Mereka masuk ke area lebih dalam. Jika dari luar gedung ini tidak terlihat besar, namun ruangan di dalamnya sangat luas. Bagian tengahnya seperti aula dan sudah ada kursi yang diberi kain penutup dengan hiasannya yang telah disusun dengan rapi. Beberapa tamu undangan sudah nampak duduk sesuai nama yang tertera pada sandaran kursi. Yang punya acara beserta keuarganya, tidak duduk di deretan tersebut tetapi di bagian samping. Tara termasuk di dalamnya. Ia yang tadinya sudah berjalan menuju kursi di bagian belakang, langsung saja ditarik Aria untuk duduk di sampingnya.

"Duduk di samping saya dong Tara." Tara nurut. Tapi ia sangat canggung dengan suasananya. Belum lagi para tamu yang sudah hadir, sangat jelas kelas sosial mereka. Perutnya jadi melilit.

"Pak, saya boleh keluar sebentar nggak?" tanya Tara dengan nada takut ke Aria. Sungguh, acara ini sangat tidak tepat buatnya. Ia butuh rokok untuk menenangkan pikirannya.

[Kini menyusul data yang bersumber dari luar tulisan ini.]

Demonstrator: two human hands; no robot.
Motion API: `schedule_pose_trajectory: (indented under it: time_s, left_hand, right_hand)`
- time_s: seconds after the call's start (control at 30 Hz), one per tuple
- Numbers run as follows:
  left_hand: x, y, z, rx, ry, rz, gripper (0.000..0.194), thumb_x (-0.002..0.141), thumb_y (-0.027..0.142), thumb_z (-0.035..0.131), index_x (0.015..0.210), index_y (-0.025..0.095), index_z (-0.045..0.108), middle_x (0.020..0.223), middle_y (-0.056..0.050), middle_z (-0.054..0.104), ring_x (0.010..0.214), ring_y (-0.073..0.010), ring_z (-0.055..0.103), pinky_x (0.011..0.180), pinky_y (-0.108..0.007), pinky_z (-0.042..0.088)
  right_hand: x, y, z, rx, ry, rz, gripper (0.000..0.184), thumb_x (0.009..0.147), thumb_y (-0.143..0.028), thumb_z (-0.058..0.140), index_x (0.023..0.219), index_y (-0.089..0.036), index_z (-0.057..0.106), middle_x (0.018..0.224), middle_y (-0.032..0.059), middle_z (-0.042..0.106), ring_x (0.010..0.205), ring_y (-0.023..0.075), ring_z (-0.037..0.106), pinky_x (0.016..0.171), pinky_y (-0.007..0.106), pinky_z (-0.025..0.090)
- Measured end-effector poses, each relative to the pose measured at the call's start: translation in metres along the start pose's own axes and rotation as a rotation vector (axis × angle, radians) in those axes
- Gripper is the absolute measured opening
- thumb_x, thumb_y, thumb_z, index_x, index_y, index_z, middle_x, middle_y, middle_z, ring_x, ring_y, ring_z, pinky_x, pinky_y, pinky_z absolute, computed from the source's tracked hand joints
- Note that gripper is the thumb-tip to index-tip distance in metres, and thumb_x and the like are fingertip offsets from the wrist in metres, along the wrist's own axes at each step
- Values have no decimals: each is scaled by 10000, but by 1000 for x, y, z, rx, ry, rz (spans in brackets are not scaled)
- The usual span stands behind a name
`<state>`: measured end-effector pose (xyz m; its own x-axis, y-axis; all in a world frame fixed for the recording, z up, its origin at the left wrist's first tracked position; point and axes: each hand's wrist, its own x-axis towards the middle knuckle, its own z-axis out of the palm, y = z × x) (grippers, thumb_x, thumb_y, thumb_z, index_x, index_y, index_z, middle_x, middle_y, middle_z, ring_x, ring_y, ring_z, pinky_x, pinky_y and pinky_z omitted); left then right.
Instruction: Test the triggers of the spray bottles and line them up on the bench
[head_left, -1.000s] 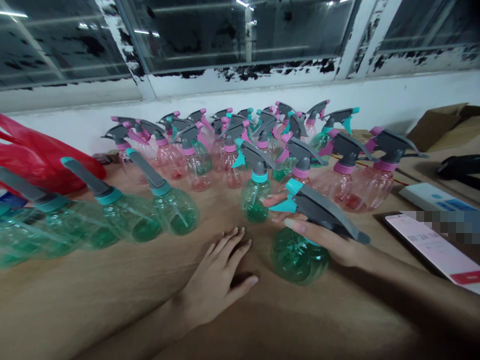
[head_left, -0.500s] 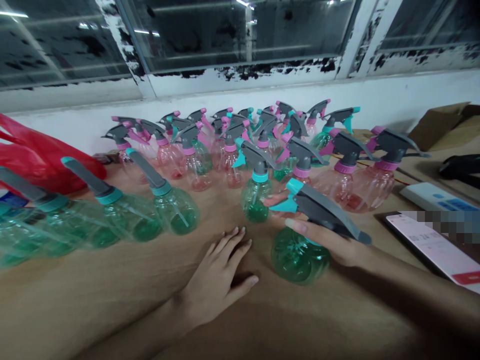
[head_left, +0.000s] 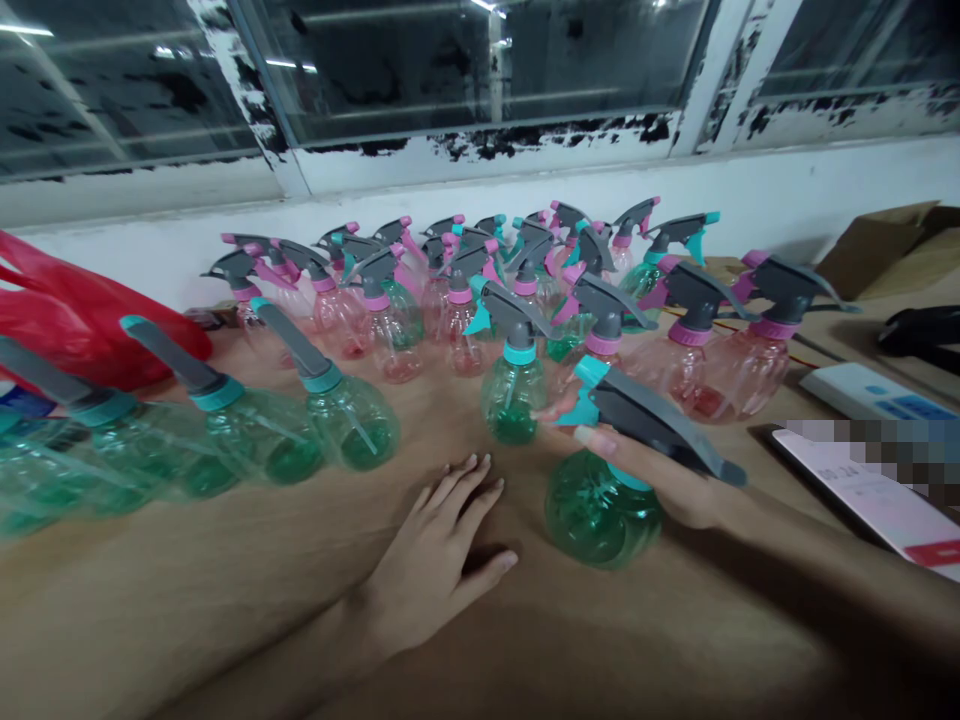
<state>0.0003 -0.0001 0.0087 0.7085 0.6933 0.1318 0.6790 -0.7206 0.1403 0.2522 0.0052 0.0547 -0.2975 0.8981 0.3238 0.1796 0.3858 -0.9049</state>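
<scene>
My right hand is wrapped round the neck of a green spray bottle with a grey head and teal nozzle and trigger. Its fingers lie at the trigger; some are hidden behind the head. My left hand rests palm down on the table, fingers stretched out, holding nothing. Just beyond my hands, another green spray bottle stands upright. To the left is a row of green spray bottles with grey and teal heads.
Pink spray bottles, mixed with some green ones, crowd the back of the wooden table below a window. A red plastic bag lies at left. At right are a phone, a white-and-blue box and a cardboard box.
The trigger of the bottle in my right hand shows slightly closer to its neck, and the bottle has shifted a touch to the right. My left hand stays still.
</scene>
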Motion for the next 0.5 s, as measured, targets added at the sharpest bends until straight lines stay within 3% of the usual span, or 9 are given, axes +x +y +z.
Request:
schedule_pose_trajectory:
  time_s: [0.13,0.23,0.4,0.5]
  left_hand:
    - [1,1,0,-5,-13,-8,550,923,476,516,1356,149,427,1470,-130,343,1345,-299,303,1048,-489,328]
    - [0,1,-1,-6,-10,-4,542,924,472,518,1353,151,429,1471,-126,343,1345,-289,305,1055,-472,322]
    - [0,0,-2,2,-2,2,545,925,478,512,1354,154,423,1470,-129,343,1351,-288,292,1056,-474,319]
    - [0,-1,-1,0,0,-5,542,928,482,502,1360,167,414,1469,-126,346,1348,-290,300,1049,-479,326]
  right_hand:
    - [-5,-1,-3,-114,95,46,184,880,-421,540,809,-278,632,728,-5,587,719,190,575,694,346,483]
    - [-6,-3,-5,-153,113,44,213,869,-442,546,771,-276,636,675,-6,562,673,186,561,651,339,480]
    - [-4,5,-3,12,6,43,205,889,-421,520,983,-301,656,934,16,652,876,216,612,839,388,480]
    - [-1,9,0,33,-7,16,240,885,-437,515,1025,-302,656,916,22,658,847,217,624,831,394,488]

"Mau ke mana? Ini sebentar lagi mau mulai lho. Duduk, nggak usah aneh-aneh kamu." Aduh, kenapa lagi dia. Dari tadi bawaan Tara aneh. Tara tidak berani lagi mengajukan permintaan. Wajah Aria mulai menyeramkan.

Semakin banyak tamu yang berdatangan dan hampir memenuhi tempat duduk yang tersedia. Dari tadi sebenarnya Tara ingin melihat lukisan yang dipajang, tetapi melihat tamu yang datang langsung masuk dan duduk, niatnya ia urungkan. Akan menjadi aneh jika ia berkeliling melihat lukisan itu sementara tamunya belum ada yang melihat. Siapalah dirinya ini, batin Tara. Juga ia ingin tahu nama pelukisnya, setidaknya ia bisa baca pada lukisan yang dipajang. Karena sejak tahu akan ke pameran ini, Tara tidak pernah bertanya dan juga Aria tidak memberitahu lukisan siapa yang akan dipamerkan di galeri ibunya. Tetapi yang Tara tahu, jika galeri Ibu Natakusumah bukan galeri biasa, tetapi galeri yang selalu memamerkan hasil lukisan yang banyak diburu oleh kurator seni. Jadi jelas, pelukis dari pameran kali ini pastilah sangat terkenal.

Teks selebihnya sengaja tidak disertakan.